MICA compiles its data from information provided by American International Group Inc's <AIG.N> United Guaranty Corp, Genworth Financial Inc <GNW.N>, MGIC Investment Corp <MTG.N>, Old Republic International Corp <ORI.N>, PMI Group Inc <PMI.N> and Triad Guaranty Inc <TGIC.O>.

It declined to say which lender had changed the way it reported the numbers.

The number of mortgage holders who are late on payments is key because this is often a precursor to foreclosure.

Private mortgage insurance lets people buy homes with down payments of less than 20 percent and guarantees lenders will be repaid even if borrowers default.

Amid the subprime mortgage crisis, lenders nationwide have been tightening underwriting standards, forcing prospective homeowners either to put more money down, to find new means to borrow, to buy less costly homes, or defer purchases altogether.

Rising defaults have led at least one U.S. mortgage insurer, Genworth Financial, to step up its work with loan servicing companies to increase "workouts" for troubled borrowers to reduce the number of claims.
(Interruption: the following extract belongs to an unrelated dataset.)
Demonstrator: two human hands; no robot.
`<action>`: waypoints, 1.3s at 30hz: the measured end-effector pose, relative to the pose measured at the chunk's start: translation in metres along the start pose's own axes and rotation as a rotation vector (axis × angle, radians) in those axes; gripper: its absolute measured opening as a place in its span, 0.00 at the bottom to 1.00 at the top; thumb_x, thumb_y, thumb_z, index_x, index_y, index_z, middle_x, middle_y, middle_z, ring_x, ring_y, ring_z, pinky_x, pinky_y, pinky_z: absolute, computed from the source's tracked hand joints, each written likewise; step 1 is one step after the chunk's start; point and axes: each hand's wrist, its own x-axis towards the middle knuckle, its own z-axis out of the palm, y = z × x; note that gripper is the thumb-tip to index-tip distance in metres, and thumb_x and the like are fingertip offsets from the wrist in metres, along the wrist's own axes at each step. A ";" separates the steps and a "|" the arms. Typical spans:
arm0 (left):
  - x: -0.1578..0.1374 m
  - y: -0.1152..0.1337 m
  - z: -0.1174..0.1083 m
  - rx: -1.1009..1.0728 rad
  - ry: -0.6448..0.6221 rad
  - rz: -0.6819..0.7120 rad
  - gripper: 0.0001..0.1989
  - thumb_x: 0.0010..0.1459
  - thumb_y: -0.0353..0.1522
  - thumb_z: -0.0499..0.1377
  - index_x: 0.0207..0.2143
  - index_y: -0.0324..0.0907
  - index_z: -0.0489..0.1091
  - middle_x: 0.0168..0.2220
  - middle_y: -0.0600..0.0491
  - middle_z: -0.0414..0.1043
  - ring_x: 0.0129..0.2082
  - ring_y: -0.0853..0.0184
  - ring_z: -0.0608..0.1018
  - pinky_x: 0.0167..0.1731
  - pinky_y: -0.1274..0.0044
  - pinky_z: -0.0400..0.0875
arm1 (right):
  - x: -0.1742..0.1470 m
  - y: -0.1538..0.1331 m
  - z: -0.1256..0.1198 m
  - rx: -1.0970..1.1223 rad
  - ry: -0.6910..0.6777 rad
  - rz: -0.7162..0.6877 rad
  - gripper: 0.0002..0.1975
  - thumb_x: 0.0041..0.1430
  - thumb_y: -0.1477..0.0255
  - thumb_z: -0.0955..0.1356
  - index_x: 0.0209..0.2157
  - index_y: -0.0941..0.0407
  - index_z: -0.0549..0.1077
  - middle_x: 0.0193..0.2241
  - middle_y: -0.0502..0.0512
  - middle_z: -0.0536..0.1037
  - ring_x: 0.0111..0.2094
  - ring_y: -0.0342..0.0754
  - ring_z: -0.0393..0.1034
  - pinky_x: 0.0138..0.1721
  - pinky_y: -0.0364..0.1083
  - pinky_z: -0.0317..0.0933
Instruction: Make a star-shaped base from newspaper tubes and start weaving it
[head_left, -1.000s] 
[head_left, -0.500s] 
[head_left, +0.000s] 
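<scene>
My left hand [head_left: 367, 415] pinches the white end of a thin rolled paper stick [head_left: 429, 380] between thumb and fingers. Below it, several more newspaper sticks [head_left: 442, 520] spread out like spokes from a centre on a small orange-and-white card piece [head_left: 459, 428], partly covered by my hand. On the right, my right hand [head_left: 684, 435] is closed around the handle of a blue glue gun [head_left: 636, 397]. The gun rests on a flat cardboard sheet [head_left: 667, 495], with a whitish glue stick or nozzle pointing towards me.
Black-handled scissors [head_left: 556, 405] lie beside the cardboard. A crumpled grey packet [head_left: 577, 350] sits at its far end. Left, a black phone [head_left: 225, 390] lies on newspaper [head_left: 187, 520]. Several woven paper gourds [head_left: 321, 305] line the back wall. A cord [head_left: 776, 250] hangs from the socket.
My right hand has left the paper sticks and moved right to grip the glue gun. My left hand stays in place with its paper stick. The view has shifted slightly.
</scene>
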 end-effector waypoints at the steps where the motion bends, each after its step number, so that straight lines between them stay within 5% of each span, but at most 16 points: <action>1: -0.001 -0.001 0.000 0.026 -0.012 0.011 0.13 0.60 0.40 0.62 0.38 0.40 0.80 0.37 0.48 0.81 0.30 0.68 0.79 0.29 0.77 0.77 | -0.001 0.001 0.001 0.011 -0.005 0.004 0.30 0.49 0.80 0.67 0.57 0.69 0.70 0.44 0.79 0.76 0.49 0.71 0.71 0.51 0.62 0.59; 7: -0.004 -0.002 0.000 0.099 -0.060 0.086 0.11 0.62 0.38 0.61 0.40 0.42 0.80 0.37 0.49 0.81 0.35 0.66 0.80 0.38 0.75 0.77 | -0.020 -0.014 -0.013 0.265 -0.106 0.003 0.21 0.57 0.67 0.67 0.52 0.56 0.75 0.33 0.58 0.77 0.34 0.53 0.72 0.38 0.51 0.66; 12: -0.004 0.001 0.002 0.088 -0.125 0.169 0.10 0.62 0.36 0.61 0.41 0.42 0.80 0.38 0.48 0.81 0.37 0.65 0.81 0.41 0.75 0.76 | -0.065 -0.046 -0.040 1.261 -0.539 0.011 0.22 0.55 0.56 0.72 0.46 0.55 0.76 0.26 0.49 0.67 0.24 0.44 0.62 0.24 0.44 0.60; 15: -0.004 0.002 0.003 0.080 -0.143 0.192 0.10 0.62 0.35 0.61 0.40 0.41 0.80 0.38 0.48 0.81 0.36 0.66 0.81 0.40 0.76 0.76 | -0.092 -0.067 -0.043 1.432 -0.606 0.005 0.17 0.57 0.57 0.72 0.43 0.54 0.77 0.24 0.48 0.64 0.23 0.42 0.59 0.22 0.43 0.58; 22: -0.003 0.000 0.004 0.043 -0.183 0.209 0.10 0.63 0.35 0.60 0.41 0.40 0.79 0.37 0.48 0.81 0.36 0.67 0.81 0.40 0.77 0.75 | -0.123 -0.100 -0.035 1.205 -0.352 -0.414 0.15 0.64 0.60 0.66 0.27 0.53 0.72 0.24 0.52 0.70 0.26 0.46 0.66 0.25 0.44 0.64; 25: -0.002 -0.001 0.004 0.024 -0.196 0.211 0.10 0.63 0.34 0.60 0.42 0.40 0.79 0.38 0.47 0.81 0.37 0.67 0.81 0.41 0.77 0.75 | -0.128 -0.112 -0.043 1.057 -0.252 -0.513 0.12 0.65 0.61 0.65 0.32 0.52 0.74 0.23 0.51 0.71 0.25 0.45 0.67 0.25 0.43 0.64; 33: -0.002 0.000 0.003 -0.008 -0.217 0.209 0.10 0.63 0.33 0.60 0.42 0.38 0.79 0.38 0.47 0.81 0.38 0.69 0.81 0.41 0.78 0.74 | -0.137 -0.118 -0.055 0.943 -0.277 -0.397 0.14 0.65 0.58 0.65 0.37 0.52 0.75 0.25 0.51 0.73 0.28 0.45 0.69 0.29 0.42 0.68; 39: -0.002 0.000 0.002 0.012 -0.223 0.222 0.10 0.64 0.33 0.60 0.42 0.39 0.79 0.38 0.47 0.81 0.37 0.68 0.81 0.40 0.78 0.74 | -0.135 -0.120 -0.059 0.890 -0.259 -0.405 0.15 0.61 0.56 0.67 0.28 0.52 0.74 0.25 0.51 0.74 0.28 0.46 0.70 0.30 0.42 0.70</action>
Workouts can lower monthly payments or modify loan terms.

Another, Radian Group Inc <RDN.N>, a large mortgage insurer that is not included in the MICA statistics, has said it will no longer insure home loans if borrowers cannot document income or assets, citing the "poor performance" of such loans. The loans are often known as "liar loans" because they allow borrowers to overstate their financial health.

The number of traditional mortgage insurance policies issued in April was 108,322, down nearly 27 percent from a year earlier, Washington, D.C.-based MICA said. But the amount written was $19.45 billion, up 11.8 percent from a year earlier.